▶ **Prompt**: Could you print the full listing again, exactly as written?
*** Opening Recorded information ***
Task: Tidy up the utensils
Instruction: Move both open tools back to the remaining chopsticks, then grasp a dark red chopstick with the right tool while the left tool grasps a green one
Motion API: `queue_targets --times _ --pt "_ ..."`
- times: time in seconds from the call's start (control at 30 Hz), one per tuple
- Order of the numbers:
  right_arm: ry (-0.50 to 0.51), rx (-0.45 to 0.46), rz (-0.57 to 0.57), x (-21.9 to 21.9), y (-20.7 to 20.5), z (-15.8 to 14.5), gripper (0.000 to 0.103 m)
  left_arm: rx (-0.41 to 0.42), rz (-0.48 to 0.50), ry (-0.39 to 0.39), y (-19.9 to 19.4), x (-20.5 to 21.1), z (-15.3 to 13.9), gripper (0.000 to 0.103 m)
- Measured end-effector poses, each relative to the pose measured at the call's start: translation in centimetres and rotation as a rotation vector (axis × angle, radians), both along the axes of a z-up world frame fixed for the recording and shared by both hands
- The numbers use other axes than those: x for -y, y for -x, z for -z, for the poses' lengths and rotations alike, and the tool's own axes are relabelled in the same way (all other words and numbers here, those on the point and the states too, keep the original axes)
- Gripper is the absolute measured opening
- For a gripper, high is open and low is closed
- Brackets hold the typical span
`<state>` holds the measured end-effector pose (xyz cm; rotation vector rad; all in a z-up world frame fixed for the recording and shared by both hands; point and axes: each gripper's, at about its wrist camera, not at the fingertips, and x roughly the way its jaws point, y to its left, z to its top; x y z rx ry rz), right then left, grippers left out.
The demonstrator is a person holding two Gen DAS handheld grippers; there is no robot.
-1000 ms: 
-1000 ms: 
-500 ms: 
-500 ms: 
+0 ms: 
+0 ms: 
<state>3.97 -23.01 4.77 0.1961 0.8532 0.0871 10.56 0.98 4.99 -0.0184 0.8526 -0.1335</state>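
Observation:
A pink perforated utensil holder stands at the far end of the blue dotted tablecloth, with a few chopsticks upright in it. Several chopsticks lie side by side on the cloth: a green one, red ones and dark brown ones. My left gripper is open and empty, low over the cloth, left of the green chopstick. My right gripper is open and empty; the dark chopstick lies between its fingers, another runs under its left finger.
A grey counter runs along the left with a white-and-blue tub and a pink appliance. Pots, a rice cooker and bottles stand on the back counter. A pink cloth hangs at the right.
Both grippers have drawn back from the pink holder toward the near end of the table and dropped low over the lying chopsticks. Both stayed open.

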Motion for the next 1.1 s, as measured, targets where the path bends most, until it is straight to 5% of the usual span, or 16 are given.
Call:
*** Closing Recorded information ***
▶ **Solution to this problem**:
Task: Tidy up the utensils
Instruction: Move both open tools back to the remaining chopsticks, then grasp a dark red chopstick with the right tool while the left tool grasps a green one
Motion API: `queue_targets --times _ --pt "_ ..."`
- times: time in seconds from the call's start (control at 30 Hz), one per tuple
- Order of the numbers:
  right_arm: ry (-0.50 to 0.51), rx (-0.45 to 0.46), rz (-0.57 to 0.57), x (-21.9 to 21.9), y (-20.7 to 20.5), z (-15.8 to 14.5), gripper (0.000 to 0.103 m)
  left_arm: rx (-0.41 to 0.42), rz (-0.48 to 0.50), ry (-0.39 to 0.39), y (-19.9 to 19.4), x (-20.5 to 21.1), z (-15.3 to 13.9), gripper (0.000 to 0.103 m)
- Measured end-effector poses, each relative to the pose measured at the call's start: translation in centimetres and rotation as a rotation vector (axis × angle, radians), both along the axes of a z-up world frame fixed for the recording and shared by both hands
- The numbers use other axes than those: x for -y, y for -x, z for -z, for the poses' lengths and rotations alike, and the tool's own axes are relabelled in the same way (all other words and numbers here, those on the point and the states too, keep the original axes)
- Gripper is the absolute measured opening
- For a gripper, high is open and low is closed
- Brackets hold the typical span
`<state>` holds the measured end-effector pose (xyz cm; rotation vector rad; all in a z-up world frame fixed for the recording and shared by both hands; point and axes: each gripper's, at about its wrist camera, not at the fingertips, and x roughly the way its jaws point, y to its left, z to its top; x y z rx ry rz), right then left, grippers left out.
The demonstrator is a person holding two Gen DAS handheld grippers; there is no robot.
-1000 ms: 
-1000 ms: 
-500 ms: 
-500 ms: 
+0 ms: 
+0 ms: 
<state>3.97 -23.01 4.77 0.1961 0.8532 0.0871 10.56 0.98 4.99 -0.0184 0.8526 -0.1335</state>
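Observation:
A pink perforated utensil holder stands at the far end of the blue dotted tablecloth, with a few chopsticks upright in it. Several chopsticks lie side by side on the cloth: a green one, red ones and dark brown ones. My left gripper is open and empty, low over the cloth, left of the green chopstick. My right gripper is open and empty; the dark chopstick lies between its fingers, another runs under its left finger.
A grey counter runs along the left with a white-and-blue tub and a pink appliance. Pots, a rice cooker and bottles stand on the back counter. A pink cloth hangs at the right.
Both grippers have drawn back from the pink holder toward the near end of the table and dropped low over the lying chopsticks. Both stayed open.
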
Motion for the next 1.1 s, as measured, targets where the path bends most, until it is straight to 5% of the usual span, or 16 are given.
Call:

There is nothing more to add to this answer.